―国連の強化と軍縮外交の推進―
第4節 国連の強化と軍縮外交の推進
国際連合は1970年をもつて,創立25周年を迎えた。わが国は外交方針の重要な柱の一つとして,国連外交の推進を掲げ,国連の活動に積極的に参加,協力するとともに,軍縮委員会を中心に進められている諸活動にも参画しているが,これらはすべて,諸国民との協力によつて平和の維持,緊張の緩和を図ろうとの念願と決意に基づくものである。幸いにしてわが国は,1970年三たび国連の安全保障理事会に選出されたが,この機会にいつそうの努力を傾けて,世界平和の維持と紛争の平和的解決のために貢献する決意である。

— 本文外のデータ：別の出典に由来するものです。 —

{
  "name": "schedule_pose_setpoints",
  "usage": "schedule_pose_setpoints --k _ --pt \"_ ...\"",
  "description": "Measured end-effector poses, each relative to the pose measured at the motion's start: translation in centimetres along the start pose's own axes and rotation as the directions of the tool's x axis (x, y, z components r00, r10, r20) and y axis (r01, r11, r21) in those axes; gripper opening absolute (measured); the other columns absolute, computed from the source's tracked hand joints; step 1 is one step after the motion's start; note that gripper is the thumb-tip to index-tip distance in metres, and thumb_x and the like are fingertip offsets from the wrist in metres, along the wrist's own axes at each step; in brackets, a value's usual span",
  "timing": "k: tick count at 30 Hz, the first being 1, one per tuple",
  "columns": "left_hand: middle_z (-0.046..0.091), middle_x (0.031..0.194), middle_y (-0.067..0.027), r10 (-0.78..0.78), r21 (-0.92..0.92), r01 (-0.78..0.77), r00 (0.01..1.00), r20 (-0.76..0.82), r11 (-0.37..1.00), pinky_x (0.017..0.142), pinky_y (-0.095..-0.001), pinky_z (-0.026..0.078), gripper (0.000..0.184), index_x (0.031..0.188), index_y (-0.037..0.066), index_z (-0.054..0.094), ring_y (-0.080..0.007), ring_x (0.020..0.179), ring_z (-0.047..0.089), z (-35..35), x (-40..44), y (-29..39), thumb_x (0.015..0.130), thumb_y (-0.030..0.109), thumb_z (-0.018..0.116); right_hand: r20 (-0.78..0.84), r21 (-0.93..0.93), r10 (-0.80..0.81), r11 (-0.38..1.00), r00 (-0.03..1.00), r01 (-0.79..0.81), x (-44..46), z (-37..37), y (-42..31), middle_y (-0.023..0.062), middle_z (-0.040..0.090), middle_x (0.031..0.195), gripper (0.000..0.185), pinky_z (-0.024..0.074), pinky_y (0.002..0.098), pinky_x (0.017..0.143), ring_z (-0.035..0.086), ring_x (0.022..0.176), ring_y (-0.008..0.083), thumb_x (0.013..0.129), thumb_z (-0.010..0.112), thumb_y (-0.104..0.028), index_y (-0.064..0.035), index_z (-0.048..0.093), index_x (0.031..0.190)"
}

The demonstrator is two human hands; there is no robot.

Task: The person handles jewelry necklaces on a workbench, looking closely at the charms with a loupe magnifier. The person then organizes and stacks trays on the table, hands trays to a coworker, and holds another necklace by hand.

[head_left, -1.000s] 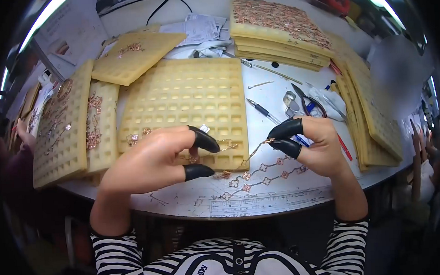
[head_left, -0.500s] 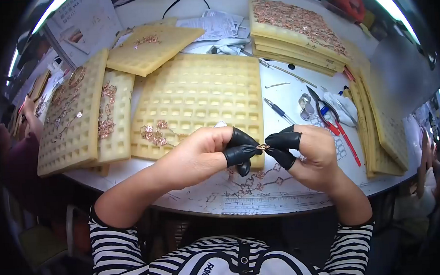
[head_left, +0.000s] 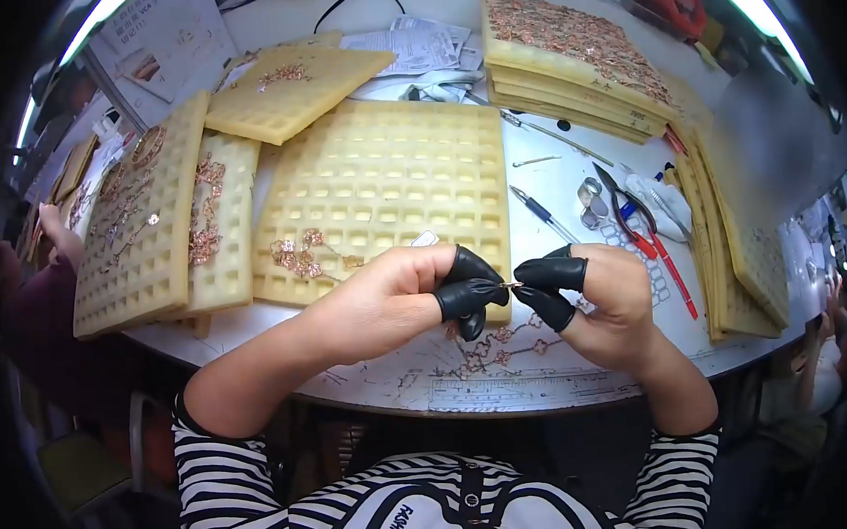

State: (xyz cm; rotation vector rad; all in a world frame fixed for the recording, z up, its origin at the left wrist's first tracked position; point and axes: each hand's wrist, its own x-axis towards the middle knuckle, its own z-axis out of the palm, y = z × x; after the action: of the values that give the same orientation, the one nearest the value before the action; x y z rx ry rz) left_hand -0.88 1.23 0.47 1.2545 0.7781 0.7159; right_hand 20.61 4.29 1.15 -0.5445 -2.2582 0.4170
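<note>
My left hand (head_left: pixel 387 290) and my right hand (head_left: pixel 606 290) meet over the front of the table, black finger covers on their thumbs and fingertips. Between them they pinch a small gold-coloured jewellery piece (head_left: pixel 510 284), mostly hidden by the fingertips. Below my hands a rose-gold chain with clover-shaped links (head_left: pixel 501 349) lies on the white tabletop; whether it joins the pinched piece I cannot tell. Behind my left hand is a yellow gridded tray (head_left: pixel 381 162), with a cluster of rose-gold clover pieces (head_left: pixel 297 258) on its lower left.
Trays holding jewellery (head_left: pixel 143 229) lean at the left. Stacked trays (head_left: pixel 567 97) stand at back right, and more trays (head_left: pixel 725 242) at far right. Pliers (head_left: pixel 634 213), a pen (head_left: pixel 542 212) and a red pen (head_left: pixel 675 277) lie right. A ruler (head_left: pixel 533 392) lies near the front edge.
The small jewellery piece has turned between my fingertips and shows narrower now. Both hands have shifted slightly right, still pinching. The trays stay in place.
</note>
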Motion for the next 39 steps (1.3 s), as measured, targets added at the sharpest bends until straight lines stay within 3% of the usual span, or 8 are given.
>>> schedule_pose_setpoints --k 16,19,21,24,29,33,39 --pt "0.057 0.078 -0.0046 0.023 -0.027 -0.024 0.999 -0.034 0.999 0.065 -0.0241 0.044 0.016 0.093 -0.002 0.054 -0.0100 0.070 0.054 0.4 -0.5 1.0 0.084 0.012 0.055 0.023 0.058 0.022 0.998 0.999 -0.024 0.0 0.2 0.1 0.0100 0.061 0.067 0.013 0.0411 0.0261 0.047 0.058 0.055 0.0193 0.067 0.065 -0.001 0.0003 0.063 0.081" --pt "0.057 0.079 -0.0048 0.025 -0.047 -0.026 1.000 -0.017 0.999 0.066 -0.0240 0.044 0.015 0.092 -0.001 0.054 -0.0102 0.071 0.054 0.3 -0.4 0.9 0.085 0.013 0.054 0.053 0.148 0.041 0.988 0.998 -0.049 -0.1 0.2 0.1 0.0102 0.062 0.070 0.013 0.0429 0.0240 0.048 0.058 0.055 0.0166 0.071 0.064 -0.002 0.0017 0.061 0.082" --pt "0.057 0.079 -0.0048 -0.009 -0.009 0.009 1.000 -0.020 1.000 0.067 -0.0240 0.044 0.016 0.092 -0.001 0.054 -0.0102 0.072 0.053 0.4 -0.4 1.0 0.086 0.014 0.053 0.094 0.360 0.277 0.886 0.956 -0.292 -0.6 0.6 0.0 0.0105 0.060 0.067 0.010 0.0435 0.0258 0.049 0.058 0.053 0.0166 0.074 0.060 -0.003 0.0019 0.059 0.082" --pt "0.056 0.081 -0.0045 -0.067 0.041 0.068 0.998 -0.020 0.997 0.070 -0.0242 0.043 0.017 0.092 -0.001 0.053 -0.0098 0.075 0.053 0.6 -0.3 1.2 0.088 0.016 0.049 0.234 0.496 0.337 0.765 0.912 -0.410 -0.6 0.2 0.1 0.0091 0.059 0.072 0.014 0.0468 0.0209 0.051 0.059 0.058 0.0123 0.083 0.054 -0.010 0.0040 0.054 0.084" --pt "0.055 0.082 -0.0018 -0.015 0.040 0.015 1.000 -0.003 0.999 0.071 -0.0224 0.040 0.019 0.092 0.000 0.053 -0.0078 0.077 0.049 0.7 -0.3 1.1 0.090 0.017 0.045 0.314 0.585 0.411 0.626 0.855 -0.516 -0.7 0.5 0.2 0.0105 0.058 0.070 0.015 0.0471 0.0225 0.050 0.058 0.057 0.0141 0.086 0.050 -0.012 0.0029 0.050 0.084" --pt "0.054 0.083 -0.0005 -0.058 0.114 0.059 0.998 -0.007 0.992 0.071 -0.0214 0.039 0.020 0.093 0.001 0.053 -0.0069 0.077 0.048 0.5 -0.2 1.1 0.090 0.019 0.044 0.369 0.647 0.467 0.491 0.803 -0.583 -0.5 0.6 -0.1 0.0110 0.058 0.069 0.016 0.0470 0.0236 0.048 0.057 0.055 0.0148 0.087 0.050 -0.014 0.0026 0.049 0.084" --pt "0.054 0.083 -0.0001 -0.061 0.102 0.062 0.998 -0.017 0.993 0.072 -0.0211 0.039 0.020 0.094 0.001 0.054 -0.0066 0.077 0.048 0.3 -0.2 0.8 0.090 0.019 0.045 0.375 0.649 0.471 0.482 0.799 -0.589 -0.6 0.5 0.0 0.0110 0.057 0.068 0.016 0.0471 0.0236 0.048 0.057 0.055 0.0147 0.087 0.050 -0.013 0.0025 0.049 0.084"
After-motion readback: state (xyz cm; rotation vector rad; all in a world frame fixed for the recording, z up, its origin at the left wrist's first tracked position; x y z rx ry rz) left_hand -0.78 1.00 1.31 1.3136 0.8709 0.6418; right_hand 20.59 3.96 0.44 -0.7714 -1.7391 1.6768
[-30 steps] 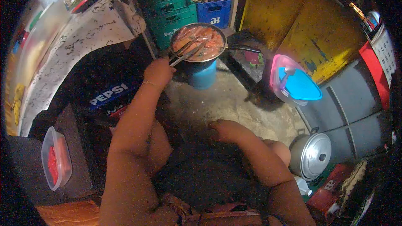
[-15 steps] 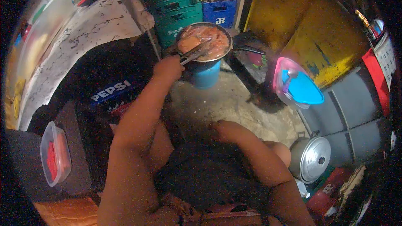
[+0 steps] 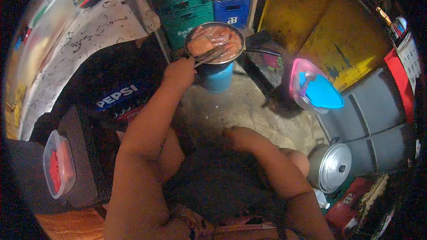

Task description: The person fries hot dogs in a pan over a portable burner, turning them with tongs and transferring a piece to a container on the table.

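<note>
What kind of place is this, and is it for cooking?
Probably yes: it looks like a small cooking corner, maybe at a home or food stall. The left hand holds tongs in a pan of food, and a big lidded pot stands nearby.

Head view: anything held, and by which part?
Tongs, in the left hand, gripped at the end away from the pan. Right hand: no held thing visible.
</note>
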`<action>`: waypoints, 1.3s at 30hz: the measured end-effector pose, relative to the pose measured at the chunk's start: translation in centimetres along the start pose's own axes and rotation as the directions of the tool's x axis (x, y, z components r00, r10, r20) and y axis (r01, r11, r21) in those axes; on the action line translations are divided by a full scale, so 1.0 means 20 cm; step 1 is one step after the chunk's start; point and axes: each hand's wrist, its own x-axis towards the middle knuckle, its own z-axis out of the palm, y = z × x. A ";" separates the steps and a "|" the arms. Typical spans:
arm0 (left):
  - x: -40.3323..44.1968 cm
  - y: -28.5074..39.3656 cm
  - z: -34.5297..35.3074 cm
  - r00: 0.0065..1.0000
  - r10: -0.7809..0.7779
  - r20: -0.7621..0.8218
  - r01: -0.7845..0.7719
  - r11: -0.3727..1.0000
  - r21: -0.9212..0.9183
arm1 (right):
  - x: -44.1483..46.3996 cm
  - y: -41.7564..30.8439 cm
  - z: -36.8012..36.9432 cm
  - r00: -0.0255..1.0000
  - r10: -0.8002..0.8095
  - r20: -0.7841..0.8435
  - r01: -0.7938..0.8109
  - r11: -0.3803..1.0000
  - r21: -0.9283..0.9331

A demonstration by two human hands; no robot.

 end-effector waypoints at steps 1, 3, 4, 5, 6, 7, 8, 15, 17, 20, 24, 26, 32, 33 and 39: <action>-0.01 0.01 0.00 1.000 0.001 -0.006 -0.001 1.000 0.002 | -0.01 -0.01 0.00 1.000 0.008 -0.006 -0.008 1.000 0.002; -0.03 0.02 -0.01 1.000 0.018 -0.015 -0.018 1.000 0.002 | -0.02 -0.03 -0.02 0.999 0.032 -0.004 -0.032 0.999 0.009; -0.05 0.02 -0.03 0.999 0.034 -0.018 -0.034 0.999 0.000 | -0.03 -0.05 -0.03 0.999 0.048 0.003 -0.048 0.999 0.015; -0.06 0.03 -0.04 0.999 0.051 -0.021 -0.051 0.999 -0.002 | -0.03 -0.06 -0.04 0.998 0.064 0.012 -0.064 0.998 0.020; -0.05 0.02 -0.03 0.998 0.053 -0.020 -0.053 0.999 0.004 | -0.04 -0.06 -0.05 0.998 0.055 0.007 -0.055 0.998 0.018; -0.05 0.02 -0.01 0.998 0.055 -0.019 -0.055 0.998 0.009 | -0.04 -0.06 -0.05 0.999 0.046 0.002 -0.046 0.999 0.015; -0.04 0.01 0.00 0.998 0.057 -0.019 -0.057 0.998 0.015 | -0.04 -0.06 -0.05 0.999 0.037 -0.002 -0.037 0.999 0.013; -0.05 0.02 0.05 0.996 0.071 -0.053 -0.068 0.996 0.059 | -0.05 -0.10 -0.09 0.998 0.060 0.024 -0.061 0.998 0.006; -0.05 0.02 0.03 0.997 0.059 -0.056 -0.058 0.998 0.029 | -0.05 -0.10 -0.09 0.996 0.082 0.023 -0.082 0.997 0.012; -0.10 0.07 -0.08 0.998 -0.044 -0.035 0.042 0.998 -0.050 | -0.05 -0.10 -0.09 0.996 0.084 0.028 -0.084 0.996 0.003; -0.05 0.01 -0.03 0.999 -0.036 -0.023 0.035 0.998 -0.045 | -0.08 -0.18 -0.16 0.997 0.074 0.023 -0.075 0.997 0.027; -0.04 -0.01 0.00 1.000 0.021 -0.022 -0.022 1.000 -0.022 | -0.05 -0.09 -0.08 0.998 0.065 0.010 -0.065 0.998 -0.010; -0.02 0.02 0.02 0.998 0.035 0.045 -0.035 0.999 0.004 | -0.06 -0.14 -0.13 0.998 0.047 0.034 -0.049 0.998 0.037; -0.03 0.02 0.01 0.998 0.051 0.032 -0.052 0.999 0.018 | -0.05 -0.12 -0.11 0.998 0.063 0.024 -0.063 0.998 0.027; -0.06 0.06 0.00 0.999 0.032 -0.015 -0.032 0.999 0.002 | -0.05 -0.09 -0.08 0.998 0.063 0.003 -0.063 0.997 0.036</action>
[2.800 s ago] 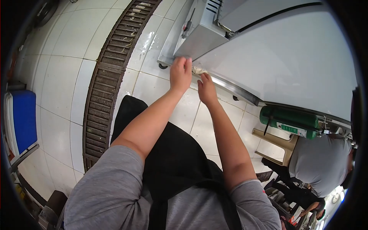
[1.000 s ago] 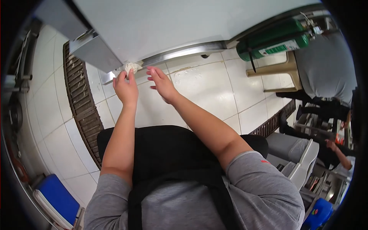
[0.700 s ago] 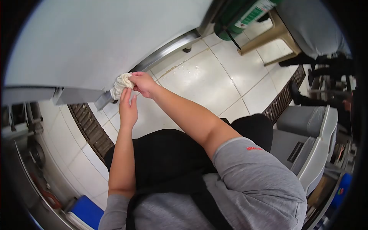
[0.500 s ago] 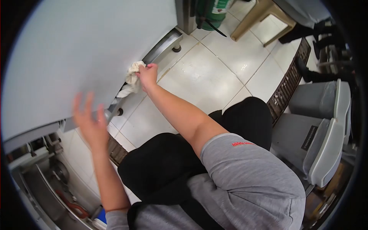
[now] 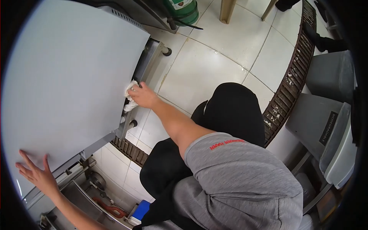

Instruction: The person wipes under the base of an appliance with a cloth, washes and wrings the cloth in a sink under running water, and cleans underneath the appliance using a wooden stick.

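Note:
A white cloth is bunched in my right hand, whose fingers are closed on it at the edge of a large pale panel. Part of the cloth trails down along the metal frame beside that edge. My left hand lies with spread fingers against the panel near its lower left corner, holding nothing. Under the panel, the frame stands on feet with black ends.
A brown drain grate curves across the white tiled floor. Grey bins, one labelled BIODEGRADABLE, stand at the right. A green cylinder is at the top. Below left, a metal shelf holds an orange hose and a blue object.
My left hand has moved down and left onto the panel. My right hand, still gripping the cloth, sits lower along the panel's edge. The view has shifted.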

しかしながら成立後4半世紀を経た国連が,世界政治の現実とやや乖離しつつあるやにうかがわれ,重大な国際的危機に際して有効に対処する能力に欠ける面のあることも事実である。わが国はこのような国連のあり方を,世界の現実により即応したものに改め,その機能の拡充と活動の強化を図る必要がある。このような見地から,わが国は国連のあり方の再検討の必要を強調し,国連憲章の若干の改訂を含む幾つかの具体的示唆をも行つて来たのであるが,このような気運が世界各国の賛同を得て,いつそうの盛り上りを示すことを希望している。
わが国は1969年以降,ジュネーヴの軍縮委員会に参加しているが,同委員会や国連における軍縮討議等を通じて,国際の平和と安全に寄与することを念願としている。またわが国は,1970年2月,核兵器不拡散条約に署名したが今後ともあらゆる機会をとらえて核兵器国に対し,核軍縮の誠実な履行を強く要請して行く所存である。
軍縮や軍備管理の努力はもとよりのことながら,これと並んで世界各国の軍備競争がもたらすべき経済的,社会的影響に留意し,人的,物的資源の浪費を回避して各国の民生の向上に振向ける問題に取組むこともまた,平和に資するゆえんである。この点はまた,平和に徹することによつて今日の高度経済成長を達成し得たわが国として,特に世界に強く訴え得るところでもある。